------ Recorded data

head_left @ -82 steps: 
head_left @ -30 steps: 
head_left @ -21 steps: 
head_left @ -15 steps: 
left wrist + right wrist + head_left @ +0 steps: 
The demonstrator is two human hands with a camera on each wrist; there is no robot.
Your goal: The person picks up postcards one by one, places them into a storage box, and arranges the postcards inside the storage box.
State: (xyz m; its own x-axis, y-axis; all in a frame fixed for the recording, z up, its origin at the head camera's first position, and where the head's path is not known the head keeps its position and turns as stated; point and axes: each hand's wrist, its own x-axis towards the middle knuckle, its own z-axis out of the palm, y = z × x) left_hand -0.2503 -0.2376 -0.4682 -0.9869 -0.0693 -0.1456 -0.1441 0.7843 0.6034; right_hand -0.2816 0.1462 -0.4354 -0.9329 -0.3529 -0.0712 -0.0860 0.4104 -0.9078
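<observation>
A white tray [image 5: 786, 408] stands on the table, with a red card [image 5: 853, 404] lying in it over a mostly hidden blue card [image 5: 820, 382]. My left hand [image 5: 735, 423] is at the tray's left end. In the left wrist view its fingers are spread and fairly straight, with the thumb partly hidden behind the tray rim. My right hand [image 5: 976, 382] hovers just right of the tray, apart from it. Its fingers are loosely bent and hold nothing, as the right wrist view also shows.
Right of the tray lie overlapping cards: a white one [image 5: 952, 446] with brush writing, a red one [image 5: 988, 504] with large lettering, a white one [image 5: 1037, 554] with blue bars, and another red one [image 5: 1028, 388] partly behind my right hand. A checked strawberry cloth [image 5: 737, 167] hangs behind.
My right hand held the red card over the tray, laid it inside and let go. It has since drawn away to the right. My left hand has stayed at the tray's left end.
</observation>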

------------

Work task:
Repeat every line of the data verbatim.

Result of the exercise:
head_left @ -82 steps: 
head_left @ -30 steps: 
head_left @ -21 steps: 
head_left @ -15 steps: 
left wrist + right wrist + head_left @ +0 steps: 
The demonstrator is two human hands with a camera on each wrist; there is no robot.
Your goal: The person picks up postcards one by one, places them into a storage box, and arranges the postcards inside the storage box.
State: (xyz m; its own x-axis, y-axis; all in a frame fixed for the recording, z up, its origin at the head camera's first position, and where the head's path is not known the head keeps its position and turns as stated; point and axes: each hand's wrist, its own x-axis towards the middle knuckle, its own z-axis out of the palm, y = z × x) left_hand -0.2503 -0.2376 -0.4682 -0.9869 -0.0693 -0.1456 -0.1441 0.7843 0.6034; right_hand -0.2816 0.1462 -0.4354 -0.9329 -0.3529 -0.0712 -0.0860 0.4104 -0.9078
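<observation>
A white tray [image 5: 786, 408] stands on the table, with a red card [image 5: 853, 404] lying in it over a mostly hidden blue card [image 5: 820, 382]. My left hand [image 5: 735, 423] is at the tray's left end. In the left wrist view its fingers are spread and fairly straight, with the thumb partly hidden behind the tray rim. My right hand [image 5: 976, 382] hovers just right of the tray, apart from it. Its fingers are loosely bent and hold nothing, as the right wrist view also shows.
Right of the tray lie overlapping cards: a white one [image 5: 952, 446] with brush writing, a red one [image 5: 988, 504] with large lettering, a white one [image 5: 1037, 554] with blue bars, and another red one [image 5: 1028, 388] partly behind my right hand. A checked strawberry cloth [image 5: 737, 167] hangs behind.
My right hand held the red card over the tray, laid it inside and let go. It has since drawn away to the right. My left hand has stayed at the tray's left end.
</observation>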

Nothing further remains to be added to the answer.